§ Brief: Look for the line that has "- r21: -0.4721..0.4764" in the material below; please repeat it and every line after it, exactly, up to and including the line that has "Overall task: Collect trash", and nothing else.

§ Entries supplied:
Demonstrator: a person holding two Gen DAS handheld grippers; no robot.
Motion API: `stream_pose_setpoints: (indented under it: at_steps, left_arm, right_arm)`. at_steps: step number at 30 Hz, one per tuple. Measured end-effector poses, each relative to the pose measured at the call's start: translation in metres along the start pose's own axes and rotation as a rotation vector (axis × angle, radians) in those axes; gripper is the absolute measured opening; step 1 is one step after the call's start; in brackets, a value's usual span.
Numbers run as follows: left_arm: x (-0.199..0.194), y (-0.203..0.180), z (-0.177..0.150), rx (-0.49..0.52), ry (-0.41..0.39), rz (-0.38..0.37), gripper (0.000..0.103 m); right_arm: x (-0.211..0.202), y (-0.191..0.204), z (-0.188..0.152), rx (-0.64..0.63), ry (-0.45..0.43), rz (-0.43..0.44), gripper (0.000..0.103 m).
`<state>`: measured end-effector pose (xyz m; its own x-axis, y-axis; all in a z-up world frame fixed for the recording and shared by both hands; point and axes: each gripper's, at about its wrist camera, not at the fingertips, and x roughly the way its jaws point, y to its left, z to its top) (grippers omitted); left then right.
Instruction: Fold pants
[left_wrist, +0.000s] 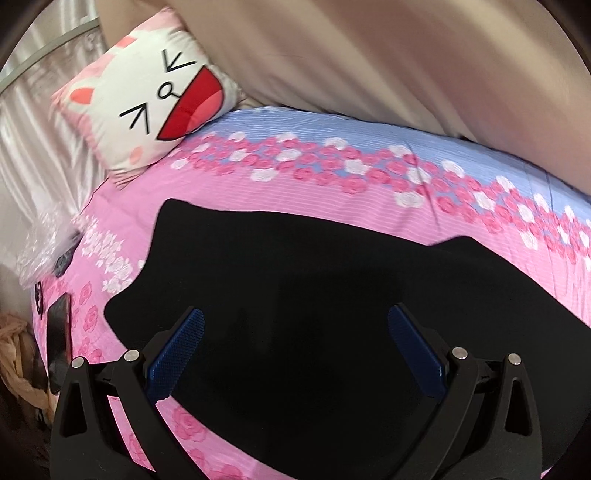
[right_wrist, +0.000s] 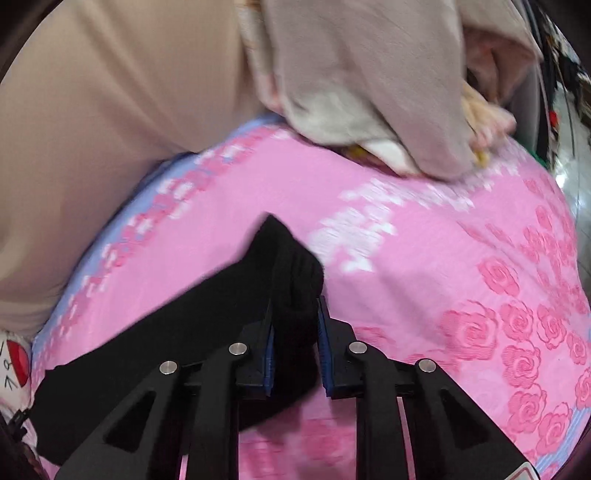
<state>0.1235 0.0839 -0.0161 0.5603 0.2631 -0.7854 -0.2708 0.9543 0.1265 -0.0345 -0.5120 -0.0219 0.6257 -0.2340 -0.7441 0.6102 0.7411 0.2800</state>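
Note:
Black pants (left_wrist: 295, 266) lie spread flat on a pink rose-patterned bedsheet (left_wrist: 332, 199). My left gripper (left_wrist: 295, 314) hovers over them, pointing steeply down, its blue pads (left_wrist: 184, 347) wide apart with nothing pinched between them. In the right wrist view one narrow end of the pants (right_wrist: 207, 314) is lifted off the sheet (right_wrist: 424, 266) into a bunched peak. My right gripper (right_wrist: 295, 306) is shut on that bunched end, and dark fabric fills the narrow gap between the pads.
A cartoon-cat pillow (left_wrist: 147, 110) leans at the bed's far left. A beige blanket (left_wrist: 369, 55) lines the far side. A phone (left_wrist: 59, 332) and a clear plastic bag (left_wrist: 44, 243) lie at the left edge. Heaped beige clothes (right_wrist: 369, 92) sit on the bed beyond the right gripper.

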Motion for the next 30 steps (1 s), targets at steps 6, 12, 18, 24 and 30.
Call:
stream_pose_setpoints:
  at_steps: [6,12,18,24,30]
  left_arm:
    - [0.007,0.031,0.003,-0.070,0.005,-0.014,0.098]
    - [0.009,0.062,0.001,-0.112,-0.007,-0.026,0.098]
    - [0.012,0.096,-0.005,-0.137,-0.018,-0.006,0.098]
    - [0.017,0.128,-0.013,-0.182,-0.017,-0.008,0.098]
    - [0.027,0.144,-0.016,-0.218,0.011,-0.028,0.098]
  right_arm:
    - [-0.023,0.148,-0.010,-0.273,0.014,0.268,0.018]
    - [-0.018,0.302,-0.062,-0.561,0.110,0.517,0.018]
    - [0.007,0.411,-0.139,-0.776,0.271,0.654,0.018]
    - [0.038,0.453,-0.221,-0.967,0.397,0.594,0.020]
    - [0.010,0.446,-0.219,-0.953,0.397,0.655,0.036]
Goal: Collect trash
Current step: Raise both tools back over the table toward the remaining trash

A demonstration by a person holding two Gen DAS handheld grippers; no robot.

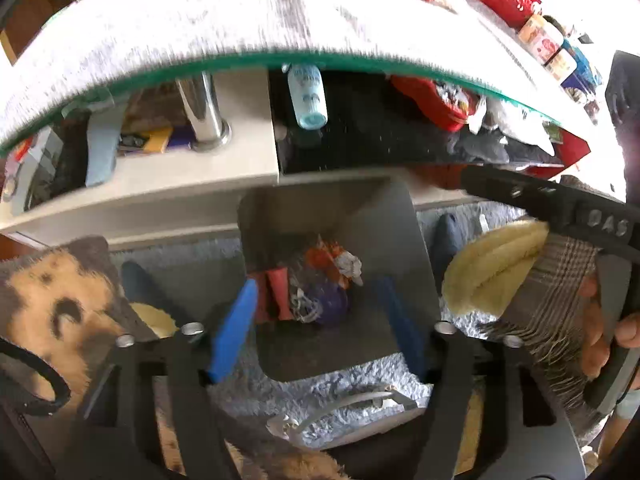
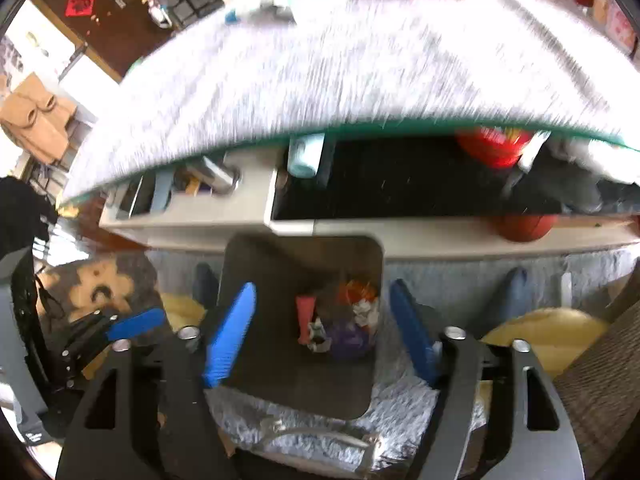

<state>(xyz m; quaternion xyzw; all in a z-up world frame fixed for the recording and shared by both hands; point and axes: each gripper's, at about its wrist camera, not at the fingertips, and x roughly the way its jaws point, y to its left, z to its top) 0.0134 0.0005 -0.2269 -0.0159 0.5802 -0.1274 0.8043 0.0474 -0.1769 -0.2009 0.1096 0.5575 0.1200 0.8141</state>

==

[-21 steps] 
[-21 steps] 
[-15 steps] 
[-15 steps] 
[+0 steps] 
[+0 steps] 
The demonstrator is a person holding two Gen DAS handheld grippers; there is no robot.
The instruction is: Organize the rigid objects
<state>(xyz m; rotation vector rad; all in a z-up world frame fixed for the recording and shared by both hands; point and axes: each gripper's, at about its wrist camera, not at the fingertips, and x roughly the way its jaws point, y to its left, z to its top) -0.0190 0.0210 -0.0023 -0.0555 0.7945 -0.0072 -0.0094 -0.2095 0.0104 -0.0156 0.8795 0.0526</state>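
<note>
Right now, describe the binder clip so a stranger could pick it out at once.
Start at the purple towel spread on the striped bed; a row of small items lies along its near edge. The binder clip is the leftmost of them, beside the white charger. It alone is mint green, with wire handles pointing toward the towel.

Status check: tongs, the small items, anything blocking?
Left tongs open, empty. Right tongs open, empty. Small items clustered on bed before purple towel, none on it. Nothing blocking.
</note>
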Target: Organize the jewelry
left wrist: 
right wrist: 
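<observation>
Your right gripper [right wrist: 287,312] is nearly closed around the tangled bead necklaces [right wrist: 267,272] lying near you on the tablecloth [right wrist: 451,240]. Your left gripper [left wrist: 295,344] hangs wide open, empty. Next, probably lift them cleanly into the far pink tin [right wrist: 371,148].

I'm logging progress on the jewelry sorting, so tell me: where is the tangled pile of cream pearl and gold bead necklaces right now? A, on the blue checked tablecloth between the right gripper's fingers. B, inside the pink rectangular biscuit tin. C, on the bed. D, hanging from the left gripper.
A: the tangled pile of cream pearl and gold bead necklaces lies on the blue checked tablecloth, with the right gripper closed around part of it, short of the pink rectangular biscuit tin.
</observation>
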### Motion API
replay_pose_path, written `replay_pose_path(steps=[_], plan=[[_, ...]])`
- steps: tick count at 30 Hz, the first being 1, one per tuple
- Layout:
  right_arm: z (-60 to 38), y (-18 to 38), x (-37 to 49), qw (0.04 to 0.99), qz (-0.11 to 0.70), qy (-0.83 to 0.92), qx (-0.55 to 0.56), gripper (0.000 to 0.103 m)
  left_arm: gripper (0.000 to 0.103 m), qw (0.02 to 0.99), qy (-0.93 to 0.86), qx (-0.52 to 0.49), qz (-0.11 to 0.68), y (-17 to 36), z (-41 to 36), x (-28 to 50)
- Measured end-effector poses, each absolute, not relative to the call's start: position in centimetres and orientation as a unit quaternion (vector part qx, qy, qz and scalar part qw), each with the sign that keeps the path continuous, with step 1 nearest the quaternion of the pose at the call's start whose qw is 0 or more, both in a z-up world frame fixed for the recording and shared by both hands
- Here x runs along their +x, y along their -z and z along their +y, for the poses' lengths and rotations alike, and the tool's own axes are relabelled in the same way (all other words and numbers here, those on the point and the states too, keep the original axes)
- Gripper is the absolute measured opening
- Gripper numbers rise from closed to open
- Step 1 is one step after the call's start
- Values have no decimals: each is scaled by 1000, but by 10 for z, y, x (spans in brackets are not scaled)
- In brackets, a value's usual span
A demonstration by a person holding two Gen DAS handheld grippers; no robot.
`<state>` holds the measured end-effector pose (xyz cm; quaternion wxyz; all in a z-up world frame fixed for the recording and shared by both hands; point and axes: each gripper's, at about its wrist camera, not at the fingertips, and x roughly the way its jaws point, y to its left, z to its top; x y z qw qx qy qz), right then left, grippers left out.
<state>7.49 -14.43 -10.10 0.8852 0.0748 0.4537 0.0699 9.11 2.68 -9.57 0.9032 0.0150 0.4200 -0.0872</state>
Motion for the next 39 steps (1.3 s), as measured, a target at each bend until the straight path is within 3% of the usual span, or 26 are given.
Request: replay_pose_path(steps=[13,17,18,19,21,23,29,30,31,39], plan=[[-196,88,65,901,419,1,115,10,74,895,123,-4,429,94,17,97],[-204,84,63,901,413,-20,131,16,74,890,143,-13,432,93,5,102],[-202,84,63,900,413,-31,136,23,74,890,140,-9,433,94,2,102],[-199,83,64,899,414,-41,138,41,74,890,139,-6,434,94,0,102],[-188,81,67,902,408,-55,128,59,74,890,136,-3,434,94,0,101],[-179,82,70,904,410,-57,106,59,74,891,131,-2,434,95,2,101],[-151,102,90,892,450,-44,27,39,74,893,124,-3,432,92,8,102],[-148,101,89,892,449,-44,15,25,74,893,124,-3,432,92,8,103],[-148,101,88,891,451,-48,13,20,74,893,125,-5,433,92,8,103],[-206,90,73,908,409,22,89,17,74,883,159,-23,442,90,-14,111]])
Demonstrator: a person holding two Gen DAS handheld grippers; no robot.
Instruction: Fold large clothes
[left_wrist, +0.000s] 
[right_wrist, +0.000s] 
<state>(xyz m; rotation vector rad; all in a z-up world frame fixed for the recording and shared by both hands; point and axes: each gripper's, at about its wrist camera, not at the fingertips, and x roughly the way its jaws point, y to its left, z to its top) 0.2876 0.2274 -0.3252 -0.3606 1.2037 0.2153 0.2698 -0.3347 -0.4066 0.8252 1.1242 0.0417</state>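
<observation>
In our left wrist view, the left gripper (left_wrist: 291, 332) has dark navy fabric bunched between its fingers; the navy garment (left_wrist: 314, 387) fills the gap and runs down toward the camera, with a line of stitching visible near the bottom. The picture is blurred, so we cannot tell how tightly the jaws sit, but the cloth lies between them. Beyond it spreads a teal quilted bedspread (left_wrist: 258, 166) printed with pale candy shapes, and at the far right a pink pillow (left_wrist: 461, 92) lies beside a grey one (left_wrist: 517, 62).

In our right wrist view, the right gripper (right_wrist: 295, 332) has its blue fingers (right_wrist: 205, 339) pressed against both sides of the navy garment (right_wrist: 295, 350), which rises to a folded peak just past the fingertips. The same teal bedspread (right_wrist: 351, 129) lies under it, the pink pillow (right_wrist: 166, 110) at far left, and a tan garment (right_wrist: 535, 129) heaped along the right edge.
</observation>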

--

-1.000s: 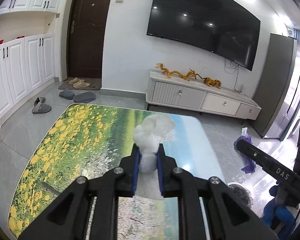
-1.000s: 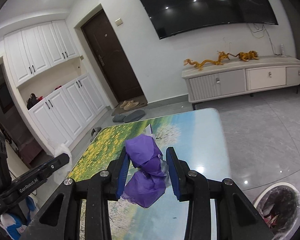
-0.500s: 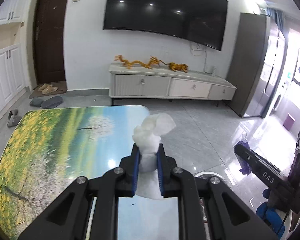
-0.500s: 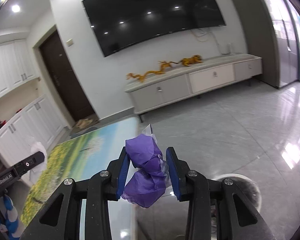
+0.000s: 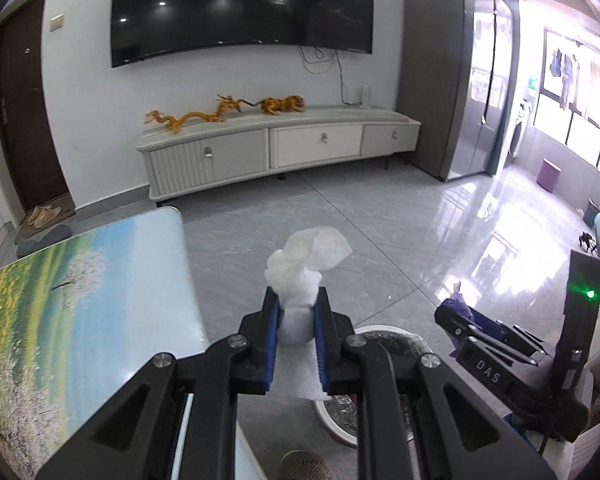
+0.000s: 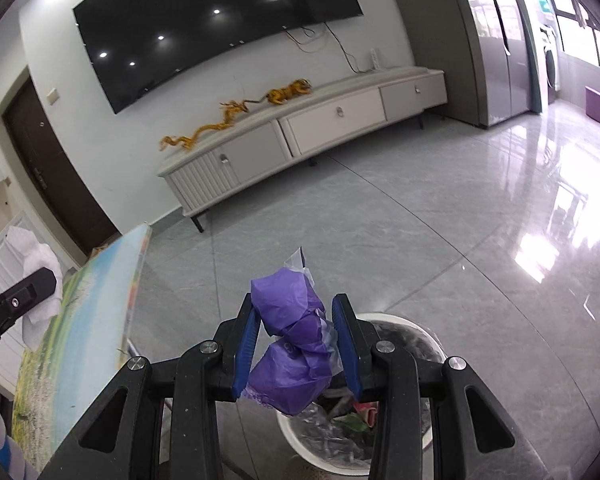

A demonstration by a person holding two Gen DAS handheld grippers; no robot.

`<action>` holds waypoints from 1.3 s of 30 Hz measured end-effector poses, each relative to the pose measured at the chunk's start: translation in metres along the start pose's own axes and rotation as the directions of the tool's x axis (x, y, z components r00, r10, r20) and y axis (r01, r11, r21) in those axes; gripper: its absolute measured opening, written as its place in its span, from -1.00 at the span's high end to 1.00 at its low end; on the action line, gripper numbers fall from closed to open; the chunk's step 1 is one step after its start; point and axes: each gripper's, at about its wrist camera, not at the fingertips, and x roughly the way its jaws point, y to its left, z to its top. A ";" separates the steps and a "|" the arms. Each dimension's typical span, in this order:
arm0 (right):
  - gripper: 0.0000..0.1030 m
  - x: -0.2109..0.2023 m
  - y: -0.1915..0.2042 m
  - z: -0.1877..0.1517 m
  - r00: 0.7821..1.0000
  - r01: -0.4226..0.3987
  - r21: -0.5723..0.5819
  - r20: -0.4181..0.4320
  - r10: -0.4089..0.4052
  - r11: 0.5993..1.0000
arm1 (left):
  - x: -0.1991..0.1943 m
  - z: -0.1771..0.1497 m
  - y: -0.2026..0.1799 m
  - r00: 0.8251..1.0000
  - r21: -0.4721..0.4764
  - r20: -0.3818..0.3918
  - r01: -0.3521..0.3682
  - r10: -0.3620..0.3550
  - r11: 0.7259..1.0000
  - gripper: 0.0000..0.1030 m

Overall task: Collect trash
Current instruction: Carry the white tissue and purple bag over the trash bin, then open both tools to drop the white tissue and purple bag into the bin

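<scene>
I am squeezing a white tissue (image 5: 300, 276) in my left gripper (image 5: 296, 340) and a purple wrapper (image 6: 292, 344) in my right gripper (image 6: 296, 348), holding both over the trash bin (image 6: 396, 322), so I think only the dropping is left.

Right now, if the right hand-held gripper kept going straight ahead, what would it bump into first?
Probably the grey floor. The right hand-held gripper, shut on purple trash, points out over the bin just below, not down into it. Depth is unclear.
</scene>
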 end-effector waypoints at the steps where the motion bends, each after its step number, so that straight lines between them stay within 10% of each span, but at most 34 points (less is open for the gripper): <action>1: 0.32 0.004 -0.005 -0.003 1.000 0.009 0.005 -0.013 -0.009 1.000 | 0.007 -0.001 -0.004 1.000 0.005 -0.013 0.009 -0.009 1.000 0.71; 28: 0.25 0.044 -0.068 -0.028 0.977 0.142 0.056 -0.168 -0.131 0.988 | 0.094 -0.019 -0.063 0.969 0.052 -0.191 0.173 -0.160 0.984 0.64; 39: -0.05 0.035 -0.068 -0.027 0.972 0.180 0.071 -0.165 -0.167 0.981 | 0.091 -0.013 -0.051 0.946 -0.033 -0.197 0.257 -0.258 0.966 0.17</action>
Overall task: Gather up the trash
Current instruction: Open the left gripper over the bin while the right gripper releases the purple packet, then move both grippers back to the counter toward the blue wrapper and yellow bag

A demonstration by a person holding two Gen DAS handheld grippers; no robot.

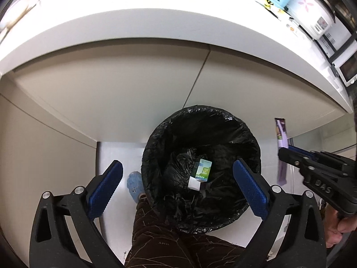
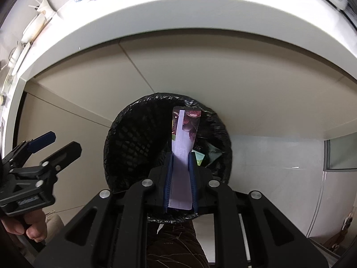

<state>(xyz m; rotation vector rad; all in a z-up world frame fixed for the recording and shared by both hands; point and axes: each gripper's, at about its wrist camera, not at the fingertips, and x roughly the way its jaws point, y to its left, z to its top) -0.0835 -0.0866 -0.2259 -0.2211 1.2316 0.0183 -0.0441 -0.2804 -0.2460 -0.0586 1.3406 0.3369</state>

§ Solution:
  - r21: -0.4721..0.4764
  - r20: -0.3818..0.3918
  - r01: -0.3521..0.3682
  - r10: -0.3620..0.3550
  - r11: 0.7259..1.0000
  - gripper: 0.0000..0.1030 m

Overall task: Collect trash

The exercise has been completed.